[Community Puzzle] Snake encoding

CommunityBot · November 6, 2020, 7:36pm

https://www.codingame.com/training/medium/snake-encoding

Send your feedback or ask for help here!

durango · April 13, 2016, 12:44pm

Hi,
For some reason my solution for the “Snake encoding” puzzle does not pass the “This is a mix!” validation testcase (it work on all other testcases). I checked over and over, made thousands of tests on my computer, and I don’t see what I could have missed. My solution works for inputs of size 0 to 31 (what is asked is only 1 to 20), it works with any number of encodings (what is asked is only with any strictly positive number). Any clues?
Thanks!
durango

Plopx · April 13, 2016, 1:16pm

Your code doesn’t handle multibyte characters like é, £, €, …

durango · April 13, 2016, 1:34pm

Do you see my code?
Anyway, that can’t be the reason, given that the problem statement explicitly states that “The input text is composed of ASCII characters”…

Plopx · April 13, 2016, 1:38pm

No I can’t see your code, but I had the same failure until I changed my code to handle weird characters. The statement is clearly wrong here.

durango · April 13, 2016, 1:53pm

Okay, then I just abandon. I don’t know how to cleanly read UTF-8 (?) characters in pure C.

magaiti · April 13, 2016, 2:08pm

int get_mbchar_length(char lb) {
    if (( lb & 0xE0 ) == 0xC0 ) return 2;
    if (( lb & 0xF0 ) == 0xE0 ) return 3;
    if (( lb & 0xF8 ) == 0xF0 ) return 4;
    return 1;
}

here is the code for determining multibyte char length in UTF-8 encoding.
you should scan the string and check the length of the next character (in bytes) using this code.
then you should handle each character separately. I just stored each character in a separate string.

durango · April 13, 2016, 2:24pm

Many thanks, magaiti.
Actually I just don’t want to use such a function just to pass a test.
And this only solves the problem of reading, then you have to write that character back at some point.
Unless there is a clean set of functions to do this in C, I’ll just stay away of these problems.

Plopx · April 13, 2016, 2:41pm

Another solution is to use the type wchar_t instead of char. Then, you can use the formats %lc and %ls for characters and strings with printf and scanf. Don’t forget to add setlocale(LC_CTYPE, "") at the beginning of your code, and to include locale.h and wchar.h.

magaiti · April 13, 2016, 3:00pm

@durango
You can write the character back as it is. just treat a single multibyte character as a sequence of several char-s, which should not be divided.

@Plopx
I tried to improvise with locale and wide characters, but couldn’t get it to work. I tried setlocale(), wchars, wstrings, mbctowc or whatever else. Only hand-counting the UTF-8 symbols’ length worked for me. I’ll try it again though, to see if I missed something.

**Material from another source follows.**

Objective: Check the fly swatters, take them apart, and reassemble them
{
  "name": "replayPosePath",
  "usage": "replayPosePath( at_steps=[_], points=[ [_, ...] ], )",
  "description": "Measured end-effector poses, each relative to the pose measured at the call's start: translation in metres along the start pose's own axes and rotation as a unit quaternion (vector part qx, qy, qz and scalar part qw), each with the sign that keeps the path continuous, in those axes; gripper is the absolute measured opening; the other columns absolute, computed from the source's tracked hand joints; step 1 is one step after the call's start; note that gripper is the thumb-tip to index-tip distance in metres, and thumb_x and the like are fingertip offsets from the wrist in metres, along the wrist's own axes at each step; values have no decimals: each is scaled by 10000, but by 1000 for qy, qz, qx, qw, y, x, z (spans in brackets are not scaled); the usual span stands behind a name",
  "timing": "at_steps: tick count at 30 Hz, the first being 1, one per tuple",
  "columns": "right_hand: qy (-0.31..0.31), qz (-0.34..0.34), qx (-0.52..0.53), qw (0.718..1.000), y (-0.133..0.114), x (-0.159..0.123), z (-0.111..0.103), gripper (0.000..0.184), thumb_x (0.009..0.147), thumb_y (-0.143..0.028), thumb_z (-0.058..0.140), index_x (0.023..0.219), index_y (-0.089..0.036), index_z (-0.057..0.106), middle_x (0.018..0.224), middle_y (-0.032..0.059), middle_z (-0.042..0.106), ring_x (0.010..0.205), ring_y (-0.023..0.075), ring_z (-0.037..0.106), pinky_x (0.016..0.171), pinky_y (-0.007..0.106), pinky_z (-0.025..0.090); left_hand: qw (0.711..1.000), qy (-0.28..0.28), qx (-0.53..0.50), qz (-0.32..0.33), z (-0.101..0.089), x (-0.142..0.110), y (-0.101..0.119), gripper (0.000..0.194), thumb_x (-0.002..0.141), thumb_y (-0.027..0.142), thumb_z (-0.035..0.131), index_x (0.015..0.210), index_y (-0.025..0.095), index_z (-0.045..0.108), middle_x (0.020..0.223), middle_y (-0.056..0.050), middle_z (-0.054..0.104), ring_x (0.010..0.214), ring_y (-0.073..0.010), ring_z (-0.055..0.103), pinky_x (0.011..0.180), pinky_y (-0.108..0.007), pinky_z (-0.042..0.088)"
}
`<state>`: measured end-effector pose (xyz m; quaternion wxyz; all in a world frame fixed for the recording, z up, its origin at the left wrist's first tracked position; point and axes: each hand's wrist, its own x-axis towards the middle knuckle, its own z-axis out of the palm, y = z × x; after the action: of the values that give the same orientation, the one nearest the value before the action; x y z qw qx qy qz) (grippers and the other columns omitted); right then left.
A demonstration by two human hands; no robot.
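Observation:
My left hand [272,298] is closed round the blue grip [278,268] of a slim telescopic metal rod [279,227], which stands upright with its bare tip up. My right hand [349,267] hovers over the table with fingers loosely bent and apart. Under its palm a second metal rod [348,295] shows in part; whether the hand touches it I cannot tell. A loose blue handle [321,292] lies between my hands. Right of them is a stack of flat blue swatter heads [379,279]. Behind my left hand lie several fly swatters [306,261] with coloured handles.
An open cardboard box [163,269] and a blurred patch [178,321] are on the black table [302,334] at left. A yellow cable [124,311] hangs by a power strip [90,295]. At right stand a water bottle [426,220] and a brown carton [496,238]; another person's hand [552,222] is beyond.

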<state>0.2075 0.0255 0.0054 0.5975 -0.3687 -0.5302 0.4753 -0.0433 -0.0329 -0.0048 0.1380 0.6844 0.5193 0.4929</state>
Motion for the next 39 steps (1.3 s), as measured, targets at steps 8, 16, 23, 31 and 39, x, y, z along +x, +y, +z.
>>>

One thing I can say, the name of the puzzle is unintentionally spot-on.

durango · April 13, 2016, 3:09pm

I too tried to improvise with locale and wide characters, and it didn’t work either. It is “well-known” that wide characters are broken and should in general not be used.

magaiti · April 13, 2016, 3:50pm

#include <locale.h>
#include <wchar.h>

setlocale(LC_CTYPE, "");

    for (int i = 0; i < N; i++)
	{
        wchar_t buffer[1000];
        scanf("%ls", buffer);
        Square[i] = wstring(buffer);
    }

	// ..encoding...

	for (int i = 0; i < N; i++)
	{
        printf("%ls\n", Square[i].c_str());
    }

actually this worked for me in c++, though it’s not the ideal solution because it uses c-style i/o.
I think I have figured it out how tu make this work with c++ i/o as well.

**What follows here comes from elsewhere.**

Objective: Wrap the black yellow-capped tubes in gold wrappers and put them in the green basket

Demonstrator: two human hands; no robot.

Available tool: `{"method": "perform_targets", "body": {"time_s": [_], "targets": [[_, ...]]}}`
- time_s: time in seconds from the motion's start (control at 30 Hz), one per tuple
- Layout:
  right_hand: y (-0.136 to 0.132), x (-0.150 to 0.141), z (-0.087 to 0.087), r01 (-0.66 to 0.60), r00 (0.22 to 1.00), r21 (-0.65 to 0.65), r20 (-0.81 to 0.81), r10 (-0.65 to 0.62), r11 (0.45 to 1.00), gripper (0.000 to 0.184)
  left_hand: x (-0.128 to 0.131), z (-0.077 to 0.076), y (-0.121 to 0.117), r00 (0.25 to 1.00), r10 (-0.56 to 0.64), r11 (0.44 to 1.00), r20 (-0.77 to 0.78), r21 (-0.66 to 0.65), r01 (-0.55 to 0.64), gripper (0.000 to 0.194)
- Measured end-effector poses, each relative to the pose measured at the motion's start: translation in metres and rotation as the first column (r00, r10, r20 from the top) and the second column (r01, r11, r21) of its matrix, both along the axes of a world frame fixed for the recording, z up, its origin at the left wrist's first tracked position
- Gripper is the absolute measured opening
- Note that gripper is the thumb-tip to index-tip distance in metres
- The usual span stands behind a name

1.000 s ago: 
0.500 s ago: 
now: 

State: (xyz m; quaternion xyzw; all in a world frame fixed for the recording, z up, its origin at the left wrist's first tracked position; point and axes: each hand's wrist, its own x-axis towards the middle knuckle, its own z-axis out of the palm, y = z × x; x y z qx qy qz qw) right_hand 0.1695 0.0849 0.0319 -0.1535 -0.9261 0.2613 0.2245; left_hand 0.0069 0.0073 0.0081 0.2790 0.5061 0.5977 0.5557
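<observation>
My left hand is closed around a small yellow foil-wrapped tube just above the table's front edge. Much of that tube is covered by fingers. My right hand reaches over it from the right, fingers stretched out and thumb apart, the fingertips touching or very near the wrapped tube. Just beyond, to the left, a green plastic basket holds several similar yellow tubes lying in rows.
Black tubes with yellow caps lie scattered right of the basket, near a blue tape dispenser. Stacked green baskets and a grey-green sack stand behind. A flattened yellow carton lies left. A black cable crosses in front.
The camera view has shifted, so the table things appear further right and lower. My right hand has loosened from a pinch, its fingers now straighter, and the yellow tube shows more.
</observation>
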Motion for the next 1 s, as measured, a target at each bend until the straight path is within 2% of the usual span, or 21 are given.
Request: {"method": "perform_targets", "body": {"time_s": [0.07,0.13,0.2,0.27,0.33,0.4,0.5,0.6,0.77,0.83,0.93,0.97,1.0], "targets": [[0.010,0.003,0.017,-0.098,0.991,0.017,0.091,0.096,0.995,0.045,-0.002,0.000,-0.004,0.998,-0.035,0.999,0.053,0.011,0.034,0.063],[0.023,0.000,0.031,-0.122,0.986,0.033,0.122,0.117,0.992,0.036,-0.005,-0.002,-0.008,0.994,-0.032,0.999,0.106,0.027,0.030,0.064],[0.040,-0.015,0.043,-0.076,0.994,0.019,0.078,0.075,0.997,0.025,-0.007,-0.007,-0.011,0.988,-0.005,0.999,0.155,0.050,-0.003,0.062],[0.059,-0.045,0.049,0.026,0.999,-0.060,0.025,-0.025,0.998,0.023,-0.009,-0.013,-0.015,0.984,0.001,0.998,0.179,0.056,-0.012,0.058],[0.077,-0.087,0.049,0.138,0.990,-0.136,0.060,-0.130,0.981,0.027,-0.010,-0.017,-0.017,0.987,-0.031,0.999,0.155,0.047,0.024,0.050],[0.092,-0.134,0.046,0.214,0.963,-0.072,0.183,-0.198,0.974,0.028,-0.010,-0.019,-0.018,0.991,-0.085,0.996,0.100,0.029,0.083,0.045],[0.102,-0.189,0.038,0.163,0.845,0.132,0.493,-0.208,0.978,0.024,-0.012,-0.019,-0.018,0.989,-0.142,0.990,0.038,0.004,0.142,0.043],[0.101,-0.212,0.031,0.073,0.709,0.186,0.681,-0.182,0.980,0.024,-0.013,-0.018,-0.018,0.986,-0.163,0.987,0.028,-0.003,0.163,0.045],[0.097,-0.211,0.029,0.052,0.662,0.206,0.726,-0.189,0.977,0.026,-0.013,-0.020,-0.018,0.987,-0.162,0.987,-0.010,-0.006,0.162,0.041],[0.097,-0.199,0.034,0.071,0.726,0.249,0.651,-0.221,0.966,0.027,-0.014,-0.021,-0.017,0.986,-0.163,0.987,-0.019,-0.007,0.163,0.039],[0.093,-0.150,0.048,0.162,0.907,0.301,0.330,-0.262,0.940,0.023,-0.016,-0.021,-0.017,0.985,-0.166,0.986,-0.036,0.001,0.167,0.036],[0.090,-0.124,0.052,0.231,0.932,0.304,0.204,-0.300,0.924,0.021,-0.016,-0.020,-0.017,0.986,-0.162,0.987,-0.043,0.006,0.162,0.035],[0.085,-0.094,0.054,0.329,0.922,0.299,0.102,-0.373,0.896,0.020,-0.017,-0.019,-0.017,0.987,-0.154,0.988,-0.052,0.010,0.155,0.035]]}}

Wildcat-SC · April 13, 2016, 11:32pm

Again C-haters

magaiti · April 14, 2016, 7:05am

What do you mean, C-haters? how about I call you a C++ hater?

Wildcat-SC · April 14, 2016, 7:20am

I mean the peeps doing these puzzles did not pay attention to C (& C++) coders, nothing more ^^ The “hater” term was pure irony.

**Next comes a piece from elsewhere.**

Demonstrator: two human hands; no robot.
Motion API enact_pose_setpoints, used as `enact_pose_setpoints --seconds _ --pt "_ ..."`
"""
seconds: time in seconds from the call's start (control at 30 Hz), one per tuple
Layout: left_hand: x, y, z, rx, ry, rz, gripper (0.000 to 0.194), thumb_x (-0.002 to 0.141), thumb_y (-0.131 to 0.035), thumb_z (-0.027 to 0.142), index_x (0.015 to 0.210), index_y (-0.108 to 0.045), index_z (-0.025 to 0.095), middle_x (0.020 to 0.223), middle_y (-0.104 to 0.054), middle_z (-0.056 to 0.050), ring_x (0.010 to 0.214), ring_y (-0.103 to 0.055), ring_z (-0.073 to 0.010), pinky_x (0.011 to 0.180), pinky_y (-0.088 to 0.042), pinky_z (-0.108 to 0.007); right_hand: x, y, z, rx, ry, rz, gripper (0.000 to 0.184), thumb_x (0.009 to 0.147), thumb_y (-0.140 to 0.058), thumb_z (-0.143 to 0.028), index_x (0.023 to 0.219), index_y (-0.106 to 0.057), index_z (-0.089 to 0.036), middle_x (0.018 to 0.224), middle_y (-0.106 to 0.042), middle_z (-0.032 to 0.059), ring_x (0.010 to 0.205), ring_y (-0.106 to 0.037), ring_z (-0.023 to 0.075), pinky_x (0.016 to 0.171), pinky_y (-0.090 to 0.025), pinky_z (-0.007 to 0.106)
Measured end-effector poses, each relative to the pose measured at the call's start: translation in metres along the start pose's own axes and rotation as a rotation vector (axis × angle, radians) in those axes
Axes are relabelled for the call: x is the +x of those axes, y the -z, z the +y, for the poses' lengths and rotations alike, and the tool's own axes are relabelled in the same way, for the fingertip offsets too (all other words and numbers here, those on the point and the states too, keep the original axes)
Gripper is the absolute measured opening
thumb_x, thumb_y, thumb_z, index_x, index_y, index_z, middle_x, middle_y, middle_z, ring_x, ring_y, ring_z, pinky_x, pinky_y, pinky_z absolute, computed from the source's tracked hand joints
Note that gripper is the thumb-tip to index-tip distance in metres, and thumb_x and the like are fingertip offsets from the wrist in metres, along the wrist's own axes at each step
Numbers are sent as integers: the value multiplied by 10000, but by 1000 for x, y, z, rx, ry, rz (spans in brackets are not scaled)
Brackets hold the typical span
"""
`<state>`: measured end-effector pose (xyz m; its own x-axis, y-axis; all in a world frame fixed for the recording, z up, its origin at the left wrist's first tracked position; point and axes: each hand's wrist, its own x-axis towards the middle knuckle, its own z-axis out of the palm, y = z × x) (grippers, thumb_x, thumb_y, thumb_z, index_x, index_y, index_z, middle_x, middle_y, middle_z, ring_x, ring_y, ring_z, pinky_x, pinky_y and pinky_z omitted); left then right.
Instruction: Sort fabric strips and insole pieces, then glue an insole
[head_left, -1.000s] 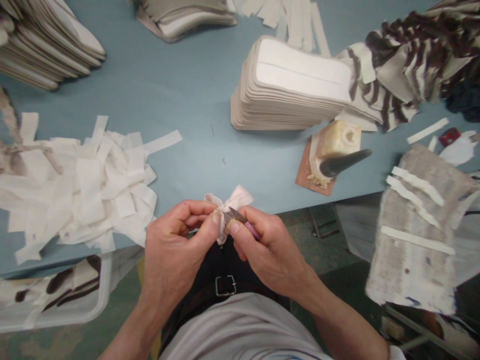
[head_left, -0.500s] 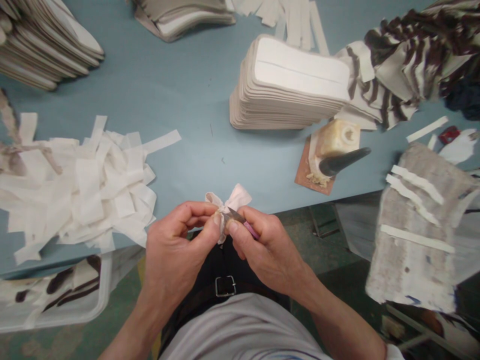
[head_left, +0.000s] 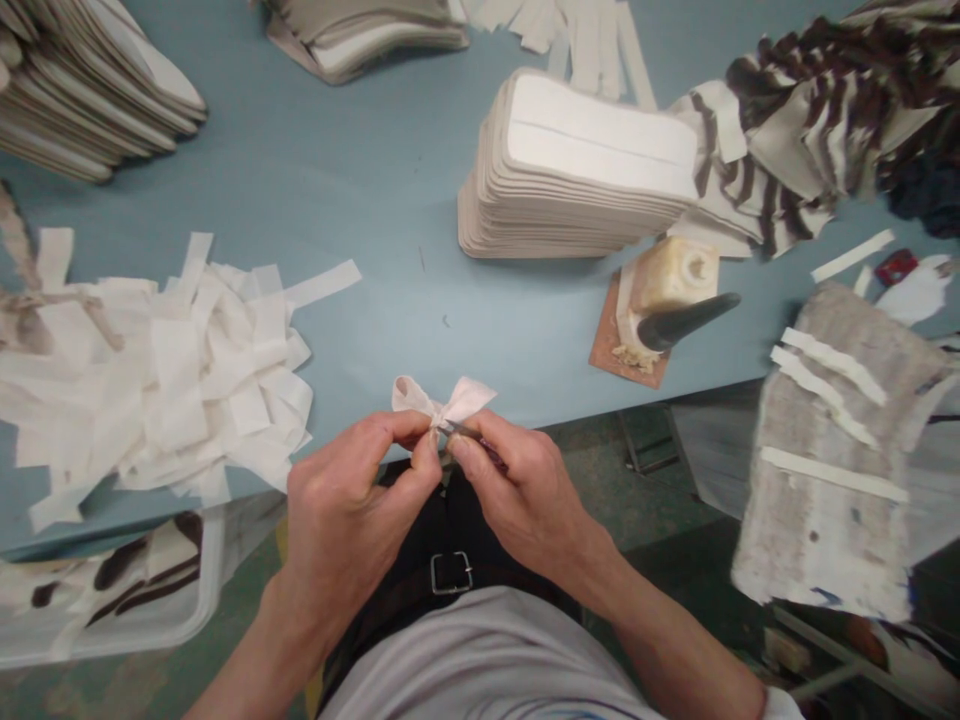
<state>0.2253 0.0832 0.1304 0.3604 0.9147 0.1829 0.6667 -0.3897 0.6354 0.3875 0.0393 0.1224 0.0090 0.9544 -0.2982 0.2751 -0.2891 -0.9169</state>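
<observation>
Pinched between thumb and forefinger of my left hand (head_left: 367, 495) is a pale pinkish cloth bow (head_left: 466, 397), gathered at its middle with two loops spread above the fingers. My right hand (head_left: 525, 485) is closed on a small pointed tool (head_left: 463, 430) with a grey metal blade. Its tip touches or lies right by the bow's knot; the fingers cover most of its handle, so its exact kind is unclear. Both hands meet at the table's front edge, over my belt buckle (head_left: 451, 573).
Left lies a heap of white strips (head_left: 180, 370). Ahead stands a stack of insole-shaped pieces (head_left: 600, 130), beside a glue pot (head_left: 671, 280) with a dark handle. A striped pad (head_left: 832, 520) is at right; a plastic bin (head_left: 202, 590) sits below left.
The bow has shifted slightly left and its loops lie more spread. The tool has turned flatter against the knot, and its purple handle is now mostly covered by my right fingers.
</observation>
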Motion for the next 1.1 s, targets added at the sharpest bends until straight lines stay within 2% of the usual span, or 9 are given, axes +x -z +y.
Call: enact_pose_setpoints --seconds 0.13,0.2,0.37,0.6,0.77,0.83,0.9,1.0,1.1 --pt "-1 0 1 -2 -37 8 96 936 -634 152 912 -709 206 857 -818 -4 749 -776 -160 782 -596 -236 2 -3 4 441 -158 -188 355 1010 -515 -486 777 -497 -218 637 -379 -68 558 -307 105 528 -271 253" --pt "-1 0 1 -2 -43 16 94 930 -645 147 908 -710 211 845 -814 0 739 -774 -161 771 -595 -239 4 -4 4 544 -206 -213 388 983 -545 -545 780 -488 -219 621 -341 -82 538 -253 97 496 -239 247" --pt "-2 -1 -2 -18 -95 26 128 919 -636 126 917 -714 227 815 -801 5 705 -764 -165 730 -588 -249 6 -5 1 485 -230 -117 350 872 -665 -473 733 -458 -228 614 -331 -90 550 -263 90 499 -251 238" --pt "-3 -2 6 -56 -81 -3 136 940 -618 136 909 -716 225 799 -793 -8 694 -758 -178 725 -589 -277 12 -6 8 333 -164 13 398 856 -634 -489 635 -432 -226 557 -409 -68 533 -319 86 501 -263 245" --pt "-1 -3 10 -74 -76 16 124 929 -638 139 908 -722 228 817 -806 -8 708 -769 -180 743 -597 -274 12 -2 9 299 -123 62 383 842 -648 -441 624 -415 -229 565 -383 -74 528 -293 80 491 -254 239" --pt "0 -4 13 -117 -24 17 121 917 -650 148 891 -729 236 810 -810 5 697 -770 -174 726 -600 -265 12 -1 8 277 -111 92 364 820 -646 -422 619 -410 -231 568 -376 -72 529 -290 80 489 -257 236" --pt "1 -6 16 -178 92 12 98 901 -672 180 866 -736 245 798 -810 20 679 -764 -167 706 -599 -262 13 -1 7 257 -99 136 341 799 -632 -418 610 -418 -233 552 -363 -72 518 -282 81 479 -252 236" --pt "2 -11 22 -336 269 15 65 881 -701 229 829 -734 249 749 -788 40 633 -732 -146 666 -586 -244 14 -1 7 248 -61 203 333 784 -611 -418 594 -407 -236 532 -354 -68 509 -285 85 477 -263 237" --pt "5 -16 28 -505 363 24 39 856 -723 228 820 -736 238 705 -760 48 589 -699 -117 609 -564 -201 14 0 9 278 -23 219 342 797 -597 -433 596 -403 -235 532 -370 -61 513 -309 90 483 -285 234"
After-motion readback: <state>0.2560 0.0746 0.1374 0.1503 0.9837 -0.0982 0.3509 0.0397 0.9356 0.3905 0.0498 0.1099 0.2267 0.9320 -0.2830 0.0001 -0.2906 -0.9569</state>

Wildcat-SC · April 14, 2016, 7:35am

I’m still a bit frustrated about the time I lost for useless multi-byte characters (and just in validators) though ^^ Quite vicious

magaiti · April 14, 2016, 8:40am

I personally don’t consider it a time lost. I have gained some knowledge about dealing with multibyte and wide characters, after all.

Wildcat-SC · April 14, 2016, 8:57am

The time lost is the time spent to search why the validators don’t pass, not to code multibyte support. Btw, I deal with UTF-8 file names on a daily basis, and never had to use wchar_c for this

JBM · April 15, 2016, 9:24am

UTF-8 is designed to be mostly transparent in most reasonable text processing. This isn’t the case here, where it’s used as a fixed-width presentation format where individual glyph’s bytecount actually matters.

This is a rather severe shortcoming in the problem statement (that doesn’t even specify UTF8 is the encoding used), but it’s probably an honest one where the submitter didn’t realize he was using out-of-ASCII characters.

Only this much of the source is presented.